Propaganda a favor das greves em massa
Os slogans da manifestação – “Sem trabalho, sem escola, sem compras” – eram inovadores, com o objetivo de transmitir uma mensagem ampla e poderosa de mobilização e resistência. Uma participação maciça na vertente “sem trabalho” – essencialmente um apelo a greves em massa, por vezes percebido como um apelo à greve geral – era improvável, tendo em conta o estágio atual da luta de classes nos Estados Unidos e os obstáculos estruturais. Entre estes, estão os acordos coletivos que proíbem greves e a reacionária Lei Taft-Hartley de 1947, que proíbe greves de solidariedade ou de apoio. Mas o slogan “Sem trabalho” permite popularizar a ideia da greve entre uma ampla camada da classe trabalhadora, sindicalizada ou não.

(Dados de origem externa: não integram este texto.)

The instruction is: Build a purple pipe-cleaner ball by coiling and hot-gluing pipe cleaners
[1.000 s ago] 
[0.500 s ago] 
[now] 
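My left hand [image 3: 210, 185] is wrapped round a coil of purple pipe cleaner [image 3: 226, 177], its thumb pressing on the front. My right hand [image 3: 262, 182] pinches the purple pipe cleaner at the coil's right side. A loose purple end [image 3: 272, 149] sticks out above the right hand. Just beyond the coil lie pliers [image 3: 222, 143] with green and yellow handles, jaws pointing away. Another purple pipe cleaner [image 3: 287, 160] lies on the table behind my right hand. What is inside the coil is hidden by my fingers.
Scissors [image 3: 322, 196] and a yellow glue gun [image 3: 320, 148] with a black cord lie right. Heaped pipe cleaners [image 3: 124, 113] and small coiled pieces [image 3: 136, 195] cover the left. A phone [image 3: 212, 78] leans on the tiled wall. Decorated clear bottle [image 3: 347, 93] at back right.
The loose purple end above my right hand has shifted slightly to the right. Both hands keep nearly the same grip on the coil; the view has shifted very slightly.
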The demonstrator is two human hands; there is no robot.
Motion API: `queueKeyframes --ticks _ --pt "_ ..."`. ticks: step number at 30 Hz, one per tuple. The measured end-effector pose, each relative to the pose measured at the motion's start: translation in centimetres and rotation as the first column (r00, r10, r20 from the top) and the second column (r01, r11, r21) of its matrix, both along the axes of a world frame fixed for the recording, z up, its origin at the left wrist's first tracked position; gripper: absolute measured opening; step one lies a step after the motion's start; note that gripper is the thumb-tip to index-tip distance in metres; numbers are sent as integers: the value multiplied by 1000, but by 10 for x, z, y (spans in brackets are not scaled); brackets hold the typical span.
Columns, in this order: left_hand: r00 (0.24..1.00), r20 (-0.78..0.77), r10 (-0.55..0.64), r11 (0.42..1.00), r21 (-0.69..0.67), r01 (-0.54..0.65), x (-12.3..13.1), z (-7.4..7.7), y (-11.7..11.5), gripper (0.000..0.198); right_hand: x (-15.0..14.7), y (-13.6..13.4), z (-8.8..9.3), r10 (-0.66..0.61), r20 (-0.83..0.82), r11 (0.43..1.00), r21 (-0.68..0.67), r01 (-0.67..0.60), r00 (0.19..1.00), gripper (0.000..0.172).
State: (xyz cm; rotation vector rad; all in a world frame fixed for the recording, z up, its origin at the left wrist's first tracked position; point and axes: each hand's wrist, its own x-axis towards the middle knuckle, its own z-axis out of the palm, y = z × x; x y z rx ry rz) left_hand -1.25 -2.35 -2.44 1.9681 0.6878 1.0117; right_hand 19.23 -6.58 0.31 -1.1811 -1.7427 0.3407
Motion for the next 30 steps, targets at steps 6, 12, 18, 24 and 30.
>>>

Isso ajudará a amplificar o apelo feito por Sean Fain, presidente do United Auto Workers (UAW), a favor de uma greve geral em 2028 para exigir um sistema nacional de saúde (embora Fain não tenha feito nada por essa greve…). No entanto, em algumas regiões, muitos trabalhadores entraram em licença médica ou simplesmente não trabalharam, mas essas ações não foram coordenadas pelos sindicatos. A vertente “Sem aula” deu origem a paralisações estudantis em todo o país. Os preparativos, a batalha pública e a própria mobilização fortalecem a esquerda sindical.
A coalizão MDS abrange outros setores sindicais, como as redes ligadas ao boletim informativo e às conferências semestrais Labor Notes. O papel de destaque desempenhado pelo sindicato dos professores, e pelo Chicago Teachers Union em particular, é resultado, por um lado, do trabalho militante de sua direção e de seus membros e, por outro, dos laços que se estabeleceram entre o sindicalismo militante e a defesa dos alunos e das famílias imigrantes ameaçadas pelo terror do ICE. Isso o coloca na vanguarda da ala militante do movimento sindical e do movimento anti-Trump em geral.
As ações do 1º. de maio nos Estados Unidos podem muito bem ser as últimas manifestações de massa nacionais por vários meses: os desafios das eleições de meio de mandato em novembro próximo são consideráveis e grande parte das energias militantes certamente se voltará para a campanha eleitoral em favor dos candidatos do Partido Democrata. Mas o trabalho de base realizado nos últimos meses em termos de organização e propaganda, bem como o desenvolvimento de novas redes e organizações, são um bom presságio para o desenvolvimento de um movimento anti-Trump radical liderado pela classe trabalhadora e para o crescimento de uma esquerda sindical militante nos Estados Unidos.
1) Estrutura local e autônoma responsável pela gestão da Educação Pública. Existem cerca de 14.000 no país, 32 em Nova York.